Alsacia sabía de la existencia del lenguaje de los signos y pensaba que era una pérdida de tiempo pero, al ver a Josefina a interesarse por eso e intentar hablar por las manos, las siguió. Entonces, las chicas pasaron un buen rato hablando ese lenguaje y la napolitana jamás fue más feliz que en ese momento. Por primera vez en mucho tiempo podría comunicarse decentemente sin necesidad de un papel y un bolígrafo y les decía cosas a las chicas que normalmente no podría decir. Era cómo acercarse a los viejos tiempos, antes de que fuera infectada por la terrible fiebre shelijoniana. Estuvieron tan concentradas en eso que perdieron el tren otra vez.

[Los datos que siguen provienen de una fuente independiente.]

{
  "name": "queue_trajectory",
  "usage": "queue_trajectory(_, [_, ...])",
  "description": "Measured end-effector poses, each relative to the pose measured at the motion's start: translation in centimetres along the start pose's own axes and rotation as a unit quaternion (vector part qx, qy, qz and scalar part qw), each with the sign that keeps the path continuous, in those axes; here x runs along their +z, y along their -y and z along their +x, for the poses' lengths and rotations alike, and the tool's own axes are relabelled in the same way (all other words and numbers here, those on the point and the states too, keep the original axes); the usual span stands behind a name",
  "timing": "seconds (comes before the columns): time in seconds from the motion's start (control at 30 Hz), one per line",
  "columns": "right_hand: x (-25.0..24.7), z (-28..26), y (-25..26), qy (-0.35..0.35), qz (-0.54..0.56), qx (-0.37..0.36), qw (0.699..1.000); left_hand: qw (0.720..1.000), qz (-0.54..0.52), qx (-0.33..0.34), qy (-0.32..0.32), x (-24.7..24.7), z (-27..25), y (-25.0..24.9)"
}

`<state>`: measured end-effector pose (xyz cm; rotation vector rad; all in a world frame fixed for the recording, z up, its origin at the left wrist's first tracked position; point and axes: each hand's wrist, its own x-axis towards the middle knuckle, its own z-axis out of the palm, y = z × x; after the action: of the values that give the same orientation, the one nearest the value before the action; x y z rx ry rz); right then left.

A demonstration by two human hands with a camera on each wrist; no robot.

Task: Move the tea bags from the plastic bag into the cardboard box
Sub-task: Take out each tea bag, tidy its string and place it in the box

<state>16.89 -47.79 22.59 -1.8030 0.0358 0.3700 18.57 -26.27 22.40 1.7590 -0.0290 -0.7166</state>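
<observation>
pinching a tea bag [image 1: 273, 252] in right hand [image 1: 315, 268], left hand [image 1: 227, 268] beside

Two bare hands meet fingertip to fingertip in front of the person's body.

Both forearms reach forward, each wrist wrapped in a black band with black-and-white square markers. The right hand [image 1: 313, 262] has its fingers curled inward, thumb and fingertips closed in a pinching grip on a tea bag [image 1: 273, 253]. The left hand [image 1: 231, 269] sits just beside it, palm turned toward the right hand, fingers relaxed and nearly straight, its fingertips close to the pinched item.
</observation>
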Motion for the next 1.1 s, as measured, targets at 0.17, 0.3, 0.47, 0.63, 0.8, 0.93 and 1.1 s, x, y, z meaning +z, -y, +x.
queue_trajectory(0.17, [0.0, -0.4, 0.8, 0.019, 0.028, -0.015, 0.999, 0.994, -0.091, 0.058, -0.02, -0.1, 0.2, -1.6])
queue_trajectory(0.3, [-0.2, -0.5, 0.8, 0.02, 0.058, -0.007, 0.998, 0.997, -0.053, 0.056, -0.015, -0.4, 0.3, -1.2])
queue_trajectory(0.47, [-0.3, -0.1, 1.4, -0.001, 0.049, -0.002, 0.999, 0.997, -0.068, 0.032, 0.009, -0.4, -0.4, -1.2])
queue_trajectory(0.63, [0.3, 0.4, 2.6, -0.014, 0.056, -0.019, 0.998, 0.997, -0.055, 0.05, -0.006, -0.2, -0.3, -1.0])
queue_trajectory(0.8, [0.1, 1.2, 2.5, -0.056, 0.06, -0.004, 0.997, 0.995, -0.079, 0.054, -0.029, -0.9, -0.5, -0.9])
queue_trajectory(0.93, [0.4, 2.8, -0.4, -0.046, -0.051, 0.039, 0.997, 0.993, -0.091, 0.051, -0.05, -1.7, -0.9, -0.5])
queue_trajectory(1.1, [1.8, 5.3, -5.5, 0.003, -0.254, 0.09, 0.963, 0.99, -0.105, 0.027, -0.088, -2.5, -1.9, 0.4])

— ¿Sabes? ¡A Ojou-sama le encantará esta idea! ¡Seguro a que te obliga a aprenderlo! — Eso le decía Malan a Alsacia, cuando por fin estaban en el tren hacía la cuidad. La napolitana no la escuchó, se quedó dormida al igual que Josefina. Martha las dejó así hasta que llegaron a su destino.

Después de llegar, entre mendigar, es decir, pidiendo dinero para comida como si fueran vagabundos; y buscando el estadio, llegaban tarde al concierto.

— ¡Vamos, chicas! ¡Qué nos vamos a ver a los Sealands Boys! — Les gritaba Josefina a Alsacia y a Martha, aunque esta última no iba a entrar en el concierto, de todos modos.

Y lo que se encontraron al llegar no era lo que esperaban. Cientos de chicas adolescentes quemando coches policías y contenedores y peleándose entre ellas o con los agentes. Cientos de personas sin ningún motivo lógico se unían a la fiesta y de ahí, salió una “chica” siendo perseguida por una gran multitud. A pesar de llevar el pelo suelto, una camiseta rosa de Hello Kitty y unos pantalones vaqueros con medias de azul oscuro, supieron quién era: Mao, lo reconocieron por su voz.

— ¡Corred! ¡Maldita sea! ¡Corred, estas tipas están chaladas! —

Les gritaba, y ellas le hicieron caso. No era el tiempo para saber que, por alguna razón, Mao pudo ser capaz de cancelar el concierto e incluso haber hecho que los Sealands Boys decidieran separarse cómo grupo.